La favola dell’Albiceleste si rinnova e trasmette alla tribù del calcio un messaggio nuovo, il messaggio di non sacrificare mai il genio, di non cercare di limitarlo con schemi e schemini. Il genio non si imbriglia, il genio non si arresta. Sono anni che, da più parti, si ripete a Messi che sì, lui è grande, grandissimo, ha segnato tanto, ha vinto tanto, ha accumulato Palloni d’oro, però non ha mai vinto un Mondiale. Quella macchia faceva di lui comunque un grande, ma sempre secondo al più grande, all’irraggiungibile: Diego Armando Maradona. Oggi, sotto il cielo di Doha, i due si sono toccati e abbracciati, finendo per coincidere.

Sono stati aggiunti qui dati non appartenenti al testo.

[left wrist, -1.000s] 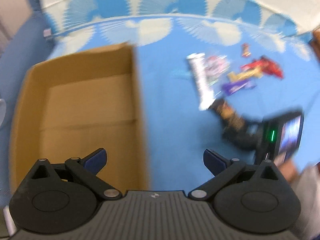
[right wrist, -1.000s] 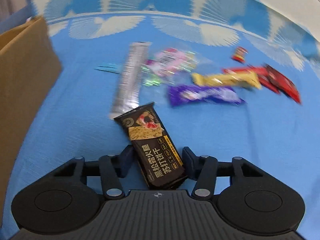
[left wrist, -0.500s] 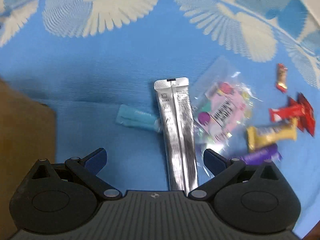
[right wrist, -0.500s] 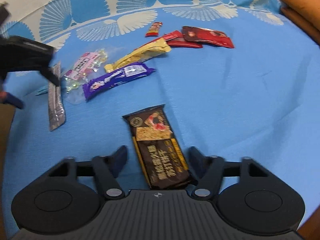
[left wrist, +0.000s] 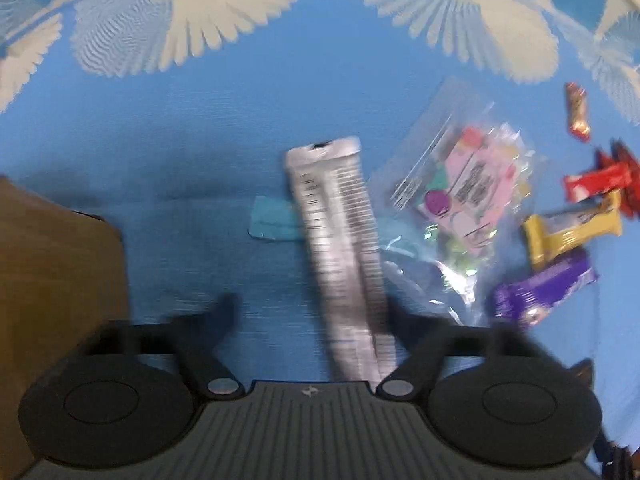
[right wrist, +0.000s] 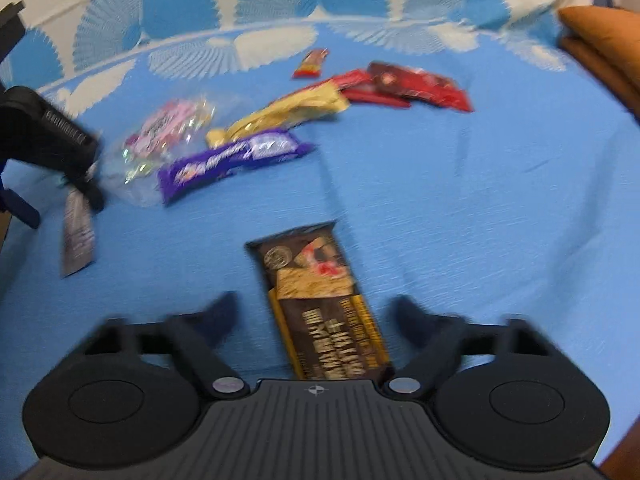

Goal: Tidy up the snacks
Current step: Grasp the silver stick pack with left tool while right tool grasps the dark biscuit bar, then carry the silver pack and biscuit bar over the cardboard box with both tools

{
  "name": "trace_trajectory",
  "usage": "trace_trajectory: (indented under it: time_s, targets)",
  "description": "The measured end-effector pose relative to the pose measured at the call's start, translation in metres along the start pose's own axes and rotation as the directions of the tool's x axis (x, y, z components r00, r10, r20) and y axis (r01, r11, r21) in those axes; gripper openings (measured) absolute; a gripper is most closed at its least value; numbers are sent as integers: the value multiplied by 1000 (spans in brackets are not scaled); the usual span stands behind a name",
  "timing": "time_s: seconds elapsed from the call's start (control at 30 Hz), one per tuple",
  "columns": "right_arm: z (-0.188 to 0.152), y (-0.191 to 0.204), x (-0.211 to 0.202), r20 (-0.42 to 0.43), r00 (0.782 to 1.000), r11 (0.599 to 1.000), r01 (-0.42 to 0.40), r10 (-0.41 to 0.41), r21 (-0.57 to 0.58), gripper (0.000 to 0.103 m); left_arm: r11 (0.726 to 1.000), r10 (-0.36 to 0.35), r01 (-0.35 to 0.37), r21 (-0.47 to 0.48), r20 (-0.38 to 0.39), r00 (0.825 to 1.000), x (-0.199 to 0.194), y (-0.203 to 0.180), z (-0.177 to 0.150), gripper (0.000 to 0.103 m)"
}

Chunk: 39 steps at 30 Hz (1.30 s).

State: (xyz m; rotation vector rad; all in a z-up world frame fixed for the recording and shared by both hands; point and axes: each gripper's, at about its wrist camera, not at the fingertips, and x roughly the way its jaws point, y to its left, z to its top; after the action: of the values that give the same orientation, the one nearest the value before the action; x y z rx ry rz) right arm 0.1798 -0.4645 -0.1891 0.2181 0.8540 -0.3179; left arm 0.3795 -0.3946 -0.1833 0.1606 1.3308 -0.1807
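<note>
A silver stick pack (left wrist: 340,248) on the blue cloth (left wrist: 224,120), beside the cardboard box (left wrist: 56,272), is being closed on by the left gripper (left wrist: 310,312); a squarer centring is advised. The right gripper (right wrist: 316,316) is narrowing astride a brown cracker bar (right wrist: 320,300), neither yet pinched.

1. Blue cloth (right wrist: 460,200) with white fan patterns covers the surface, its patterned border running along twelve o'clock.
2. Orange cushion (right wrist: 604,36) lies at two o'clock in the right view.
</note>
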Motion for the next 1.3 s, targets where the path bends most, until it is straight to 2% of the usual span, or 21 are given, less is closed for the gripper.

Piange Mbappè, piange la Francia, piangono i Campi Elisi e non sono lacrime di gioia. La grandeur è argentina, l’Argentina è sul tetto del mondo, le tre bande orizzontali della sua bandiera, due celesti e una bianca, avvolgono i corpi di due nazioni. E il Papa, il più celebre degli italiani d’Argentina, sorride, esulta e pregusta il più dolce e commovente dei Natali.
“Oggi essere italiani è più bello”, scrisse Giorgio Tosatti dopo la nostra vittoria in Spagna nel 1982. Oggi essere argentini e italiani d’Argentina, che è lo stesso, è immensamente più bello.

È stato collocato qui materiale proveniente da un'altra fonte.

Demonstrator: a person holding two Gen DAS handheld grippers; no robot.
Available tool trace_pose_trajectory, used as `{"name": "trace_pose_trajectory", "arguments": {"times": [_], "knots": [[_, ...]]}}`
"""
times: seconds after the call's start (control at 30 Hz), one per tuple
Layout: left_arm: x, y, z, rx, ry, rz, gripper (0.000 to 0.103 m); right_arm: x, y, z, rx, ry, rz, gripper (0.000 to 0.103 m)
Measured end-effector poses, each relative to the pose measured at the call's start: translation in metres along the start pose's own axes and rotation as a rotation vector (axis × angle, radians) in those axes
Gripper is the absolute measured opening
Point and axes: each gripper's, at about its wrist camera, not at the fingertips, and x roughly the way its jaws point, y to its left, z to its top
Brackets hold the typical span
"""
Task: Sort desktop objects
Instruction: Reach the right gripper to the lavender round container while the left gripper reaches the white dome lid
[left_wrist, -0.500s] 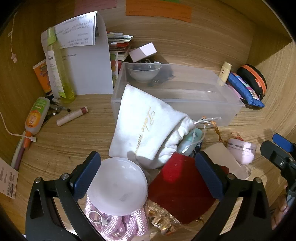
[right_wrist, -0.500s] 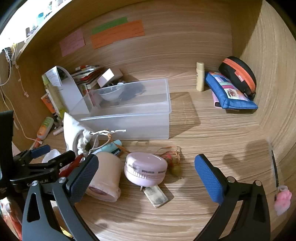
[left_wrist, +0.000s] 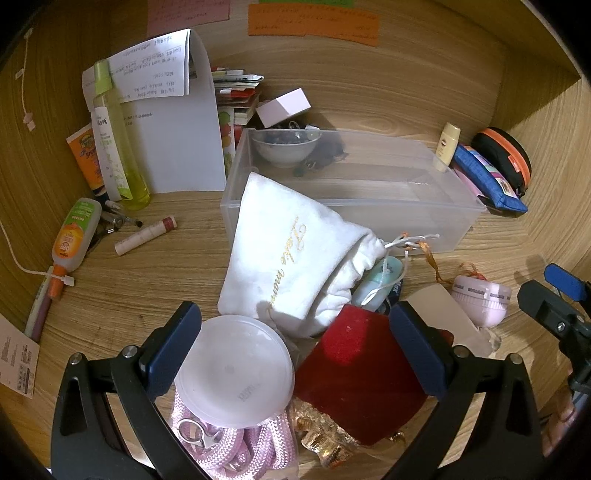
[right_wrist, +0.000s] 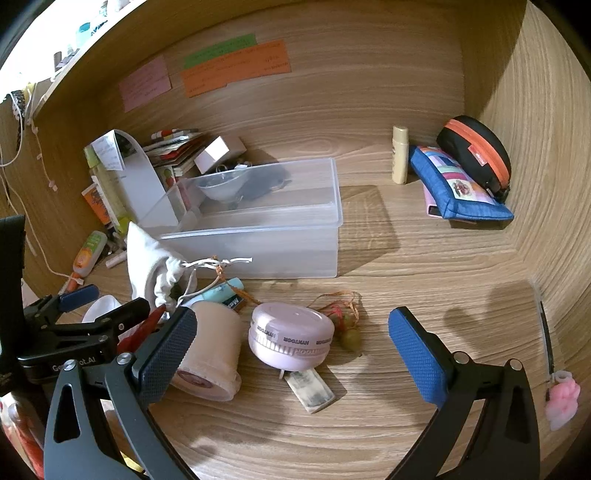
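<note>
A clear plastic bin (left_wrist: 369, 214) stands mid-desk and holds a small bowl (left_wrist: 284, 146); it also shows in the right wrist view (right_wrist: 266, 236). My left gripper (left_wrist: 295, 347) is open above a frosted round lid (left_wrist: 232, 369) and a red velvet pouch (left_wrist: 358, 376), with a white drawstring pouch (left_wrist: 284, 251) just beyond. My right gripper (right_wrist: 291, 350) is open, above a pink round case (right_wrist: 291, 336), a beige roll (right_wrist: 210, 354) and a small flat packet (right_wrist: 310, 391).
Bottles and tubes (left_wrist: 110, 147), a lip balm stick (left_wrist: 146, 234) and folded paper (left_wrist: 177, 122) stand at the left. A blue pouch (right_wrist: 458, 188), an orange-zip case (right_wrist: 476, 155) and a small bottle (right_wrist: 399, 153) sit at the back right. Pink rope (left_wrist: 236, 443) lies under the left gripper.
</note>
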Motion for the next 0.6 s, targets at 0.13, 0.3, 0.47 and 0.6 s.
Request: {"name": "trace_pose_trajectory", "arguments": {"times": [0.13,0.3,0.47,0.6], "knots": [[-0.002,0.001,0.001,-0.001,-0.005,0.002,0.103,0.0,0.001,0.0,-0.009,-0.001,-0.002,0.103],[-0.006,0.006,0.003,-0.013,-0.018,0.008,0.103,0.0,0.003,0.001,-0.026,-0.005,-0.008,0.103],[-0.015,0.015,0.007,-0.031,-0.045,-0.007,0.103,-0.003,0.007,0.0,-0.052,-0.021,-0.026,0.103],[-0.024,0.023,0.007,-0.032,-0.079,0.008,0.103,-0.003,0.01,0.0,-0.072,-0.025,-0.03,0.103]]}}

Tutto questo fino al minuto 79. Poi, siccome il calcio, non il tennis, è stato inventato dal diavolo, la musica cambia improvvisamente. Scaloni si priva di Di Maria senza un perché, Deschamps indovina i cambi, Mbappé trasforma un rigore e pareggia con un tiro che trafigge il portiere argentino e i sogni di gloria di un popolo che pensava di aver vinto. Il calcio è un mistero senza fine bello, ha detto Brera parafrasando Gozzano, e i supplementari diventano il presagio di una tragedia. Sembra morta, l’Argentina, ma è ancora Messi al minuto 108 a raccogliere una respinta di Lloris su tiro di Lautaro, subentrato ad Alvarez. Non ci sono i rigori. Non è vero. I rigori ci sono, poiché proprio su rigore al 117 pareggia Mbappé. Il sangue sudamericano, di norma caldissimo, diviene freddissimo. Vince l’Argentina!
Baciala e alzala, Lionel, alzala al cielo. Alza la Coppa e mostrala al mondo e agli italiani d’Argentina che siamo sempre stati e che mai, dico mai, avremmo potuto tifare Francia, la pur splendida Francia di Mbappé.